Mercedes went into Sunday’s British Grand Prix planning to two-stop both drivers, the only difference was whoever was running second out on track would go medium-hard-medium while the leader went medium-medium-hard.

That meant Bottas, who held the advantage over Hamilton having started on pole, was the first of the two to stop, swapping his mediums for another set of mediums and thereby committing to a two-stop strategy.

The timing of the Safety Car for Antonio Giovinazzi’s off meant Hamilton, who had yet to pit and was leading the race, was handed a free stop, swapping his mediums for hard tyres.
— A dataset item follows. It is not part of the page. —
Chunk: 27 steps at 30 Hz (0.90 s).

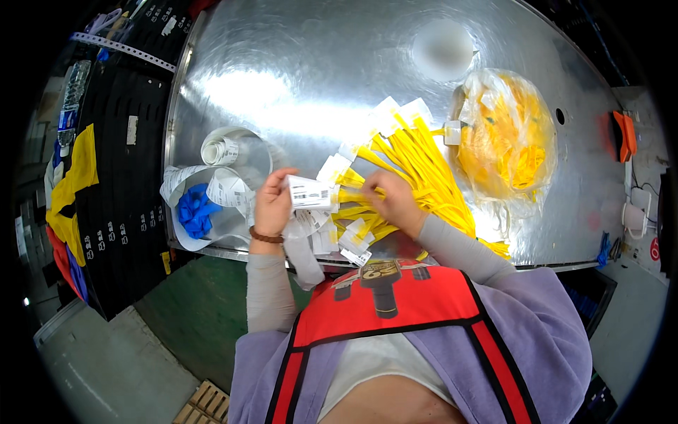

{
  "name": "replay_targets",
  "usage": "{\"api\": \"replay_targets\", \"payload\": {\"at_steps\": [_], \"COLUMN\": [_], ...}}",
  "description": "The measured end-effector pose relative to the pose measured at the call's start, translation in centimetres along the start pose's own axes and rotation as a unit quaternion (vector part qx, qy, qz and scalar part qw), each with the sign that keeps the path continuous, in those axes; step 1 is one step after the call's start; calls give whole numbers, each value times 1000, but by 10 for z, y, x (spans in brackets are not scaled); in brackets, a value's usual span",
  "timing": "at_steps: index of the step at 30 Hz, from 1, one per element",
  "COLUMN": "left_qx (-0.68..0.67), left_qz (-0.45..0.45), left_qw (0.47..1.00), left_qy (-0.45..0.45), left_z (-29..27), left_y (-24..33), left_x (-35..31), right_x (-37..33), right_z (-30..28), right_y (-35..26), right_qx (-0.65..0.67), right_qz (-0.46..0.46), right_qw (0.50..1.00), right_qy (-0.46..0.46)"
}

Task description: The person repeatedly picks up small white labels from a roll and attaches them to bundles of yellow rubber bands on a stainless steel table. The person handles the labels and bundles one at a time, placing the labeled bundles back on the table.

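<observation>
My left hand (272, 206), with a brown bead bracelet at its wrist, pinches the edge of a white printed label (309, 192). The label's right end meets the end of a yellow strap. Over the bundle of yellow straps (424, 166), my right hand (397, 202) has its fingers curled in around a strap; the fingertips are partly hidden. White tags (387, 116) sit on the ends of several straps, fanned out on the metal table. More tags (355, 237) lie in a heap between my hands and my body.
A clear plastic bag (505, 134) full of yellow straps lies to the right. On the left stand a label roll (220, 151), a strip of labels and a crumpled blue thing (196, 210) inside curled clear plastic. Black crates (127, 162) line the metal table's (318, 49) left side.
</observation>
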<state>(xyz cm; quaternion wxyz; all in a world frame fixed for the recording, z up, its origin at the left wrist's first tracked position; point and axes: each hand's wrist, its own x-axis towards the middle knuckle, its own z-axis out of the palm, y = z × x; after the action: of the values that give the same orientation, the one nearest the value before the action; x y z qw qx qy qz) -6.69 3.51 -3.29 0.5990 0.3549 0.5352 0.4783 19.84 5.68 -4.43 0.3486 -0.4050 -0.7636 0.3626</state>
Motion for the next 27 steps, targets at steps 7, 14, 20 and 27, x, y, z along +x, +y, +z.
{"api": "replay_targets", "payload": {"at_steps": [7, 14, 20, 27], "left_qx": [20, -57, 13, 421], "left_qz": [59, 50, 50, 273], "left_qw": [998, 995, 999, 864], "left_qy": [20, 58, 3, 36], "left_z": [-25, -9, 32, 48], "left_y": [22, 43, 45, 30], "left_x": [-9, -2, -1, 27], "right_x": [41, 80, 78, 57], "right_z": [10, 1, -22, -29], "right_y": [19, 68, 78, 52], "right_qx": [-234, -166, -61, 127], "right_qz": [-50, 48, 168, 231], "right_qw": [970, 985, 979, 943], "right_qy": [29, 18, 97, 205]}}
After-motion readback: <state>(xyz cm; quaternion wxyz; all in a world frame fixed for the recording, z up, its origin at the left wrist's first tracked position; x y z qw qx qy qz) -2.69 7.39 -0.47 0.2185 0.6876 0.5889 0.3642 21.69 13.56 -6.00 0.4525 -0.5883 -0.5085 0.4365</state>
Given that those lasted far longer than anyone expected, his two-stop strategy before the race become a one-stop winning strategy.

“In our strategy meeting in the morning, the drivers brought up whether there was an off-set strategy possible for the guy running second because if you put them on the same tyre, this is probably how the race is going to end,” Wolff explained to PitPass.

“So picking up on the suggestion, we decided that the second-placed driver would run an off-set strategy with the hard tyre in the middle.

“We weren’t quite sure whether one stop would make it rather thinking it would be a two, also because of a lack of data on the hard, and this is exactly how it panned out.

“Both of them drove a brilliant race, both of them would have deserved to win the race, and in that instance, the Safety Car swung in the favour of one driver.”

Splitting in the future, Wolff concedes Mercedes will need to check themselves to ensure that they are not “unconsciously” bias towards one driver.

“The discussion we had with them in the morning was that if you were to put them on the same tyre, on the same strategy, basically Turn 1 or Lap 1 would lock in the result,” he said, “and we felt that picking up on their suggestion would provide an interesting race.

“It still overlapped on many instances. We knew they would be racing each other, but then maybe with a different strategy, so that’s what we tried.

“In hindsight, we need to look at it, are we favouring somebody unconsciously, which we wouldn’t want to do. So for sure it created more experience and more data for us to judge whether it is something we would want to do in the future.”

10 races into this season, Hamilton is leading the championship on 223 points, 39 ahead of Bottas.